The bill of complaint in this case was filed for the purpose of compelling specific performance of an option to purchase real estate contained in a lease.
On May 15th, 1942, complainant and defendant entered into a written lease under seal for premises at 122 Adams Street, Hoboken. The lease was for two years beginning July 1st, 1942, and contained the following provision: *Page 258
"The tenant agrees that in the event the owner and landlord of said premises has a buyer for the premises, the tenant will permit the prospective buyer or buyers to go through and inspect the premises. It is understood and agreed, however, that the tenant herein shall have the first option to purchase said premises."
There was no clause in the lease providing for a renewal.
Complainant is the tenant. He did not vacate the premises at the expiration of the term and continued paying rent. He thereby became a holdover tenant under R.S. 46:8-10.
Shortly before November 15th, 1945, defendant agreed to sell the premises to one, Pasquale, for $4,000. Complainant, on November 15th, 1945, upon learning of the agreement to sell called on defendant's agent who collected the rents and offered to purchase the premises for the same price, leaving with said agent $200 as a deposit on account of said purchase.
Complainant contends that by virtue of the written lease he is entitled to the first option to purchase said premises by reason of the fact that he is holding over under the terms of said agreement. Defendant says that the option to purchase expired at the termination of the term of the written lease.
The first question to be decided is whether or not this court would have decreed specific performance of the option if the same had been exercised by the complainant during the term of the lease. If the answer is in the negative, it makes no difference whether the option to purchase continued after the term of the written lease expired.
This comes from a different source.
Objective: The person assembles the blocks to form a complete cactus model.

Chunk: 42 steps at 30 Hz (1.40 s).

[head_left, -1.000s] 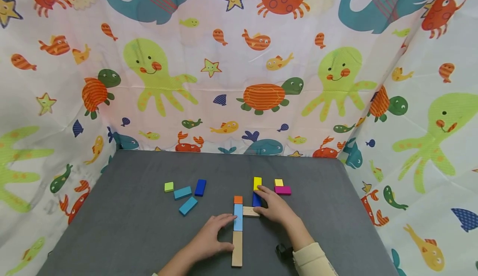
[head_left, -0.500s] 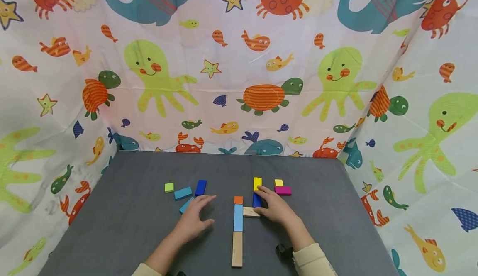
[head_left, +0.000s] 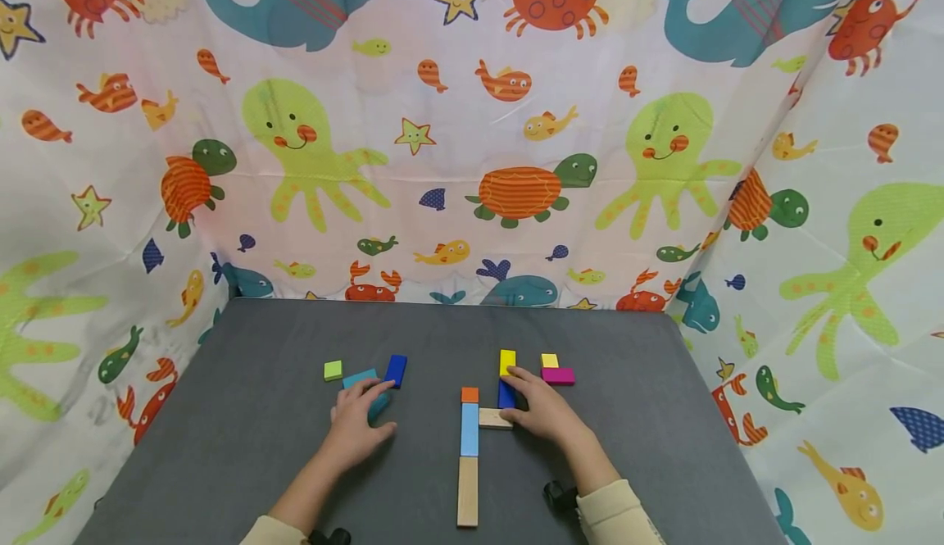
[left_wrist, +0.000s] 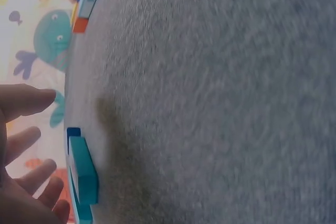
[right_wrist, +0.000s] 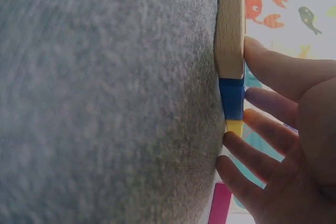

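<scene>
My left hand hovers over the left group of blocks, fingers spread and holding nothing. Under it lie two teal blocks, one partly covered and the other mostly hidden in the head view. In the left wrist view a gap separates the fingers from them. My right hand rests at the right side of the built shape. Its thumb touches the short plain wood block, while its loosely extended fingers lie by the upright dark blue block and the yellow block.
A column of an orange block, a light blue block and a long wood block stands mid-table. A green cube and dark blue block lie left; a magenta block and small yellow block lie right.
My left hand has left the light blue block of the column and moved left, over the teal blocks. The right hand has stayed in place.
</scene>
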Motion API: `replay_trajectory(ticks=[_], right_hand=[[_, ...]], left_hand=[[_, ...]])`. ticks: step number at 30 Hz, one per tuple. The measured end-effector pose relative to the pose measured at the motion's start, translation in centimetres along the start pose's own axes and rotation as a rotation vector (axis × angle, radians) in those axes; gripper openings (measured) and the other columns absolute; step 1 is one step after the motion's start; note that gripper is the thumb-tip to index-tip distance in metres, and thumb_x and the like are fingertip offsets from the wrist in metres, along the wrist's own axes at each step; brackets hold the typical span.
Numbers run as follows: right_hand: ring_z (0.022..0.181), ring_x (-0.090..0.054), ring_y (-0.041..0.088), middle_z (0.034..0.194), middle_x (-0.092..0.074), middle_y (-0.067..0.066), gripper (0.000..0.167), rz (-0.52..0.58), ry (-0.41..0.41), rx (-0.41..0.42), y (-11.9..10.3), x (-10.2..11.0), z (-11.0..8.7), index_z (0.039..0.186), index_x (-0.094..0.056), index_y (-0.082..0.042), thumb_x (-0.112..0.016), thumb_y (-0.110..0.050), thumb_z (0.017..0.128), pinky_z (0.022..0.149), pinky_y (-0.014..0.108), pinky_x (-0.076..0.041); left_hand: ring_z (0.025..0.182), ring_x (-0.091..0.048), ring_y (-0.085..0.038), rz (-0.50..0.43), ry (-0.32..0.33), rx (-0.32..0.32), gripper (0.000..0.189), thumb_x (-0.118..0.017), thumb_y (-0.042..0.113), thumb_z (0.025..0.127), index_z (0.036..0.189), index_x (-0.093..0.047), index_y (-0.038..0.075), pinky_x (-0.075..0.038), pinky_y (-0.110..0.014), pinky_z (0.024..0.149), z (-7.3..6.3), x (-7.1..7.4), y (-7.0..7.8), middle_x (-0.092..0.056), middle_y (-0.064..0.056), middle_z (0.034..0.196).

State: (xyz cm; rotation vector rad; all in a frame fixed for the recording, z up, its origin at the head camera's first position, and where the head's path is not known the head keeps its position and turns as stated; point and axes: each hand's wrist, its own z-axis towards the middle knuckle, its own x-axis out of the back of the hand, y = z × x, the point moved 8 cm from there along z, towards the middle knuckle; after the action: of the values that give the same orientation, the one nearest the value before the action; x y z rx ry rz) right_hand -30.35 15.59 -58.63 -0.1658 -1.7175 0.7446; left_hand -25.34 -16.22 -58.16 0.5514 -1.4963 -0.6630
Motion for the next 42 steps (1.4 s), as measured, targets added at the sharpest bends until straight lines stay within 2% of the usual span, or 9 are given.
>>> replay_trajectory(ticks=[7,13,18,21,29,33,39,42], right_hand=[[0.153,-0.041,0.039,0.167,-0.043,0.011,0.066,0.004,-0.001,-0.002,0.1,0.0,0.1,0.155,-0.056,-0.013,-0.080,-0.033,0.096,0.117,0.061,-0.041],[0.153,-0.041,0.038,0.167,-0.043,0.011,0.066,0.003,-0.007,-0.001,0.1,-0.1,0.2,0.155,-0.056,-0.013,-0.079,-0.033,0.097,0.118,0.061,-0.040],[0.153,-0.041,0.038,0.167,-0.043,0.010,0.067,0.002,-0.012,-0.009,0.2,-0.2,0.2,0.155,-0.056,-0.014,-0.079,-0.034,0.096,0.117,0.061,-0.040],[0.153,-0.041,0.038,0.167,-0.043,0.011,0.067,0.006,-0.013,-0.010,0.2,-0.3,0.2,0.156,-0.056,-0.014,-0.080,-0.034,0.096,0.117,0.061,-0.041],[0.153,-0.041,0.038,0.167,-0.043,0.011,0.066,0.003,-0.009,-0.005,0.2,-0.2,0.3,0.155,-0.056,-0.013,-0.080,-0.033,0.096,0.118,0.060,-0.040],[0.153,-0.041,0.037,0.167,-0.043,0.010,0.066,-0.001,-0.011,-0.003,0.2,-0.2,0.3,0.155,-0.056,-0.014,-0.080,-0.033,0.096,0.119,0.060,-0.039],[0.152,-0.042,0.038,0.166,-0.044,0.011,0.066,-0.009,-0.006,0.000,0.1,-0.1,0.2,0.155,-0.057,-0.013,-0.080,-0.032,0.096,0.118,0.060,-0.040],[0.153,-0.042,0.038,0.167,-0.044,0.011,0.066,-0.011,-0.004,-0.008,0.2,-0.2,0.2,0.155,-0.057,-0.014,-0.080,-0.033,0.096,0.118,0.060,-0.040]], left_hand=[[0.139,-0.040,-0.048,0.029,-0.047,0.063,0.070,-0.084,0.015,0.089,0.154,-0.057,0.015,-0.035,-0.073,0.107,0.2,0.2,-0.6,-0.047,-0.021,0.155],[0.137,-0.040,-0.049,0.039,-0.035,0.110,0.070,-0.079,0.009,0.085,0.152,-0.059,0.014,-0.035,-0.069,0.103,0.5,0.1,-1.3,-0.050,-0.022,0.152],[0.136,-0.043,-0.048,0.051,-0.063,0.126,0.072,-0.074,0.001,0.083,0.152,-0.058,0.014,-0.039,-0.068,0.106,1.0,0.0,-2.3,-0.051,-0.023,0.153],[0.136,-0.044,-0.047,0.056,-0.100,0.121,0.074,-0.070,-0.006,0.082,0.153,-0.058,0.014,-0.042,-0.067,0.107,1.4,0.0,-2.8,-0.050,-0.024,0.155],[0.143,-0.041,-0.046,0.113,-0.263,0.084,0.082,-0.057,-0.023,0.081,0.152,-0.058,0.016,-0.046,-0.062,0.104,2.2,0.0,-3.2,-0.046,-0.017,0.158],[0.138,-0.046,-0.042,0.123,-0.284,0.072,0.080,-0.058,-0.023,0.082,0.151,-0.060,0.018,-0.047,-0.061,0.102,2.4,0.2,-3.2,-0.047,-0.015,0.156],[0.112,-0.059,-0.028,0.101,-0.266,0.041,0.069,-0.074,-0.014,0.081,0.142,-0.066,0.015,-0.053,-0.051,0.094,2.7,0.7,-3.1,-0.055,-0.012,0.147],[0.106,-0.060,-0.024,0.086,-0.268,0.042,0.065,-0.080,-0.010,0.079,0.138,-0.067,0.014,-0.055,-0.049,0.091,2.8,0.9,-3.0,-0.058,-0.011,0.142]])
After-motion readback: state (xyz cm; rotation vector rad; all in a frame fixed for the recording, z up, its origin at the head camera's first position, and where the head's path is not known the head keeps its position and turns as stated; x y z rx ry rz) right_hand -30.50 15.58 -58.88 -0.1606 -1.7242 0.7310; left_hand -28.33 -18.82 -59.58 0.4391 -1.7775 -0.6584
Will equity decree the specific performance of such an agreement? I think this question must be answered in the negative. See McClung Drug Co. v. City Realty and InvestmentCo., 91 N.J. Eq. 216; affirmed, 92 N.J. Eq. 237. That case is very similar to the present case. Vice-Chancellor Backes in that case said:
"It is familiar law that equity will not specifically enforce a contract for the sale of lands unless it is conclusive and certain as to parties, the subject-matter, the price and the terms. Some of the cases in this state are: McKibben v. Brown,14 N.J. Eq. 13; Welsh v. Bayaud, 21 N.J. Eq. 186; DomesticTelegraph Co. v. Metropolitan Telephone Co., 39 N.J. Eq. 160;Woodruff v. Woodruff, 44 N.J. Eq. 349; *Page 259 Schenck v. Spring Lake Beach Improvement Co., 47 N.J. Eq. 44. It is not necessary that the price be specified in figures or words at length. It is sufficient if a standard is established by which the price may be determined with certainty; as, for instance, the "fair value" or "market value" (VanDoren v.Robinson, 16 N.J. Eq. 256), or at a price offered by another upon a certain event, and accepted (Race v. Groves, 43 N.J. Eq. 284; Hayes v. O'Brien, 149 Ill. 403, or the appraisal of arbitrators. Woodruff v. Woodruff, supra. Complainant's counsel rely for authority altogether upon the remark of Vice-Chancellor Bird in Race v. Groves, and the opinion of the Supreme Court of Illinois in Hayes v. O'Brien. I think the options in those cases are easily distinguishable in principle, in that each of them defined the price to be the amount of a future accepted offer from another. No provision of that kind is contained in the complainant's option. All the drug company got by it was the exclusive privilege, for thirty days, of buying if the realty company decided to sell. It is not implied that the realty company was to fix a price at which it would sell to the drug company, for it is common practice to put property on the market awaiting proposals. Nor can it be read into the option that upon the realty company's determination to sell, and a price being fixed, it was to be unalterable and final; nor that the price was to be the accepted offer of another; nor that it was to be the reasonable value, as the complainant's counsel contend. Any of these factors of definiteness, properly stipulated upon the contingency of an offer of sale, would have supplied the required certainty, according to the authorities. A simple illustration of the incompleteness of the contract is, that the option would be spent by the giving of a notice that the property was for sale, without more, and the lapse of thirty days.
"It is not the privilege of the court to piece out the option into a complete contract by seizing upon the resolution to sell for $32,000, or the selling price to Greenspan and Borak of $34,000, as the sum for which the realty company were, or ought, to sell to the complainant. That would be a juridical interpolation of an essential of the contract upon which the minds of the parties had not met, at least not at the time the *Page 260 option was granted; and it is of that period that it must speak."
I have, therefore, concluded that the option to purchase the premises could not have been specifically enforced by this court during the term of the lease and, therefore, cannot be enforced by the complainant as a mere holdover tenant.
There was no proof before me at the hearing of the existence of an agency between defendant and Rinaldi for the sale of said premises. The acceptance and retention of the $200 made to Rinaldi by the complainant cannot bind the defendant in any way.
I will advise a decree in accordance with these views.